DIRECTIONS: Every entry must be transcribed exactly. Pictures are not part of the copy.

DATA PROVIDED:
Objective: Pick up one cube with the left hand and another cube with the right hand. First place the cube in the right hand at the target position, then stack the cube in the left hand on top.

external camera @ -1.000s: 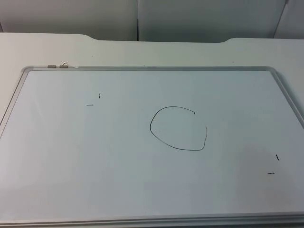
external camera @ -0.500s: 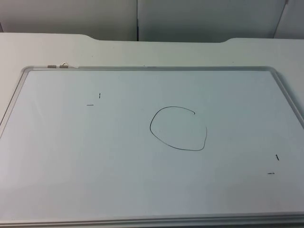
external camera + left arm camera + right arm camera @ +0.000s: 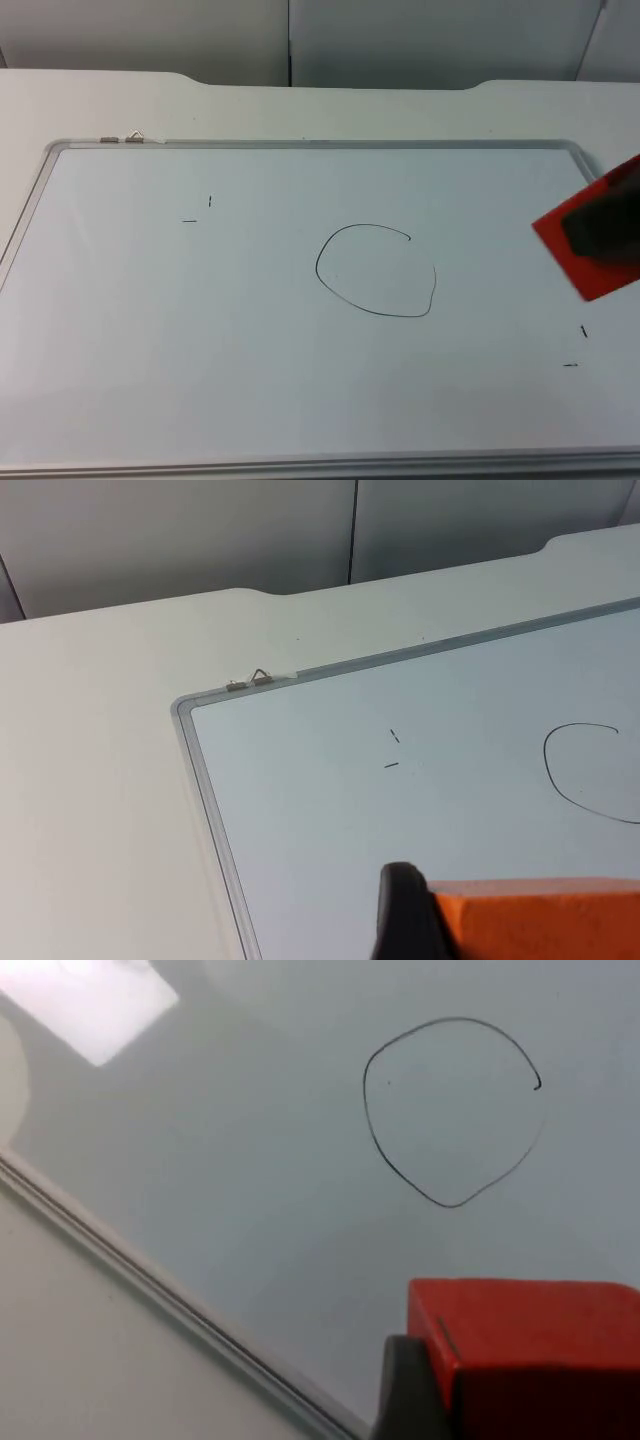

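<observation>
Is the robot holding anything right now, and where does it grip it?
Yes. The right gripper holds a red cube by its sides; the left gripper holds an orange cube the same way.
</observation>
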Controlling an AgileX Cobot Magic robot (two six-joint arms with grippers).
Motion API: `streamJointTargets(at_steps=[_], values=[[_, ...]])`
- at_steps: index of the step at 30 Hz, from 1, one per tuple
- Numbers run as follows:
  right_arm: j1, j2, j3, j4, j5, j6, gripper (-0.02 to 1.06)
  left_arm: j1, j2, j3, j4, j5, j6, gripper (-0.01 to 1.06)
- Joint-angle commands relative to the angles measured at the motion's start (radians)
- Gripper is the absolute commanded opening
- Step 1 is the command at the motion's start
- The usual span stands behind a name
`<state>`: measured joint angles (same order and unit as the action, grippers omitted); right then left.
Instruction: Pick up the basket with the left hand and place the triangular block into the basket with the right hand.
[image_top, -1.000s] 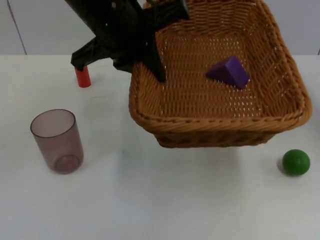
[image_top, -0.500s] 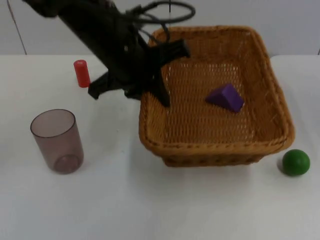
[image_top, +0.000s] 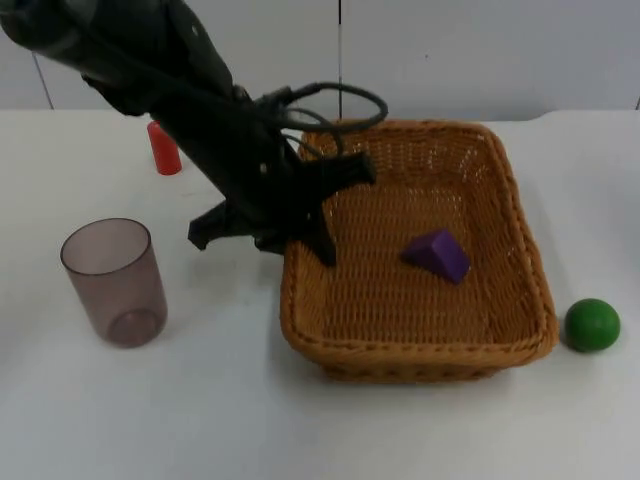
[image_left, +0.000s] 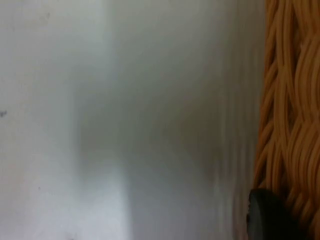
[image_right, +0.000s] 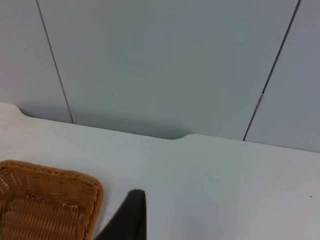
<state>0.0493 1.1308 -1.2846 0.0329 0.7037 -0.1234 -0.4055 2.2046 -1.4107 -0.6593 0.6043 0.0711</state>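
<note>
The wicker basket (image_top: 420, 255) sits on the white table (image_top: 300, 420), right of centre. Inside it, toward the middle right of its woven floor, lies the purple triangular block (image_top: 437, 254), resting on one face and apart from all four walls.

The left gripper (image_top: 318, 222) is at the basket's left rim, toward the far end of that side. One black finger (image_top: 322, 245) reaches down inside the wall and the other stands outside it, so the jaws straddle and clamp the rim. In the left wrist view the braided wall (image_left: 290, 115) runs just beside a black fingertip (image_left: 267, 215), with bare table next to it.

The right gripper (image_right: 131, 220) waits off to the far right of the basket, a dark fingertip showing above the table near the basket's corner (image_right: 47, 205) and facing the grey partition wall (image_right: 165, 60). Whether its fingers are spread or closed I cannot tell.

A translucent brownish cup (image_top: 114, 281) stands upright on the near left, well apart from the basket. A small red cylinder (image_top: 164, 148) stands at the far left, just beside the left arm. A green ball (image_top: 592, 324) lies just beside the basket's near right corner.
</note>
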Motion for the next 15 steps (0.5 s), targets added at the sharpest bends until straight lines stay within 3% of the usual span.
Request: streamJointTargets(at_steps=[1, 15], values=[[0.007, -0.008, 0.003, -0.004, 0.0, -0.008, 1.05, 0.0, -0.001, -0.013, -0.033, -0.006, 0.003, 0.0], [0.007, -0.008, 0.003, -0.004, -0.002, -0.019, 1.05, 0.0, 0.009, -0.013, -0.018, -0.016, 0.002, 0.0]])
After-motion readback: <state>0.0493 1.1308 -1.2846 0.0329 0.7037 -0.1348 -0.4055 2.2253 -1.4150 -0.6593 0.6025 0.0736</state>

ANSWER:
Objective: Pick up one cube with the left hand and another cube with the right hand. First place the cube in the right hand at the target position, then stack the cube in the left hand on top.

external camera @ -1.000s: 
external camera @ -0.500s: 
external camera + left arm camera + right arm camera @ +0.000s: 

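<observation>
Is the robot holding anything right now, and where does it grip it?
Yes. The right gripper holds a red cube by its sides; the left gripper holds an orange cube the same way.
</observation>
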Controlling an AgileX Cobot Magic robot (two six-joint arms with grippers).
Motion API: `streamJointTargets(at_steps=[_], values=[[_, ...]])`
- at_steps: index of the step at 30 Hz, from 1, one per tuple
- Numbers run as follows:
  right_arm: j1, j2, j3, j4, j5, j6, gripper (-0.02 to 1.06)
  left_arm: j1, j2, j3, j4, j5, j6, gripper (-0.01 to 1.06)
- Joint-angle commands relative to the angles measured at the motion's start (radians)
- Gripper is the absolute commanded opening
- Step 1 is the command at the motion's start
- The usual span stands behind a name
`<state>`: measured joint angles (same order and unit as the action, grippers omitted); right then left.
Instruction: Pick up the basket with the left hand and place the triangular block into the basket with the right hand.
[image_top, -1.000s] 
[image_top, -0.500s] 
[image_top, +0.000s] 
[image_left, +0.000s] 
[image_right, +0.000s] 
<state>0.0493 1.1308 -1.2846 0.0329 0.7037 -0.1234 -0.4055 2.2046 -1.4107 -0.6593 0.6043 0.0711</state>
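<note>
The wicker basket (image_top: 420, 255) sits on the white table (image_top: 300, 420), right of centre. Inside it, toward the middle right of its woven floor, lies the purple triangular block (image_top: 437, 254), resting on one face and apart from all four walls.

The left gripper (image_top: 318, 222) is at the basket's left rim, toward the far end of that side. One black finger (image_top: 322, 245) reaches down inside the wall and the other stands outside it, so the jaws straddle and clamp the rim. In the left wrist view the braided wall (image_left: 290, 115) runs just beside a black fingertip (image_left: 267, 215), with bare table next to it.

The right gripper (image_right: 131, 220) waits off to the far right of the basket, a dark fingertip showing above the table near the basket's corner (image_right: 47, 205) and facing the grey partition wall (image_right: 165, 60). Whether its fingers are spread or closed I cannot tell.

A translucent brownish cup (image_top: 114, 281) stands upright on the near left, well apart from the basket. A small red cylinder (image_top: 164, 148) stands at the far left, just beside the left arm. A green ball (image_top: 592, 324) lies just beside the basket's near right corner.
</note>
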Motion for the next 15 steps (0.5 s), targets added at the sharpest bends until straight lines stay within 3% of the usual span.
Request: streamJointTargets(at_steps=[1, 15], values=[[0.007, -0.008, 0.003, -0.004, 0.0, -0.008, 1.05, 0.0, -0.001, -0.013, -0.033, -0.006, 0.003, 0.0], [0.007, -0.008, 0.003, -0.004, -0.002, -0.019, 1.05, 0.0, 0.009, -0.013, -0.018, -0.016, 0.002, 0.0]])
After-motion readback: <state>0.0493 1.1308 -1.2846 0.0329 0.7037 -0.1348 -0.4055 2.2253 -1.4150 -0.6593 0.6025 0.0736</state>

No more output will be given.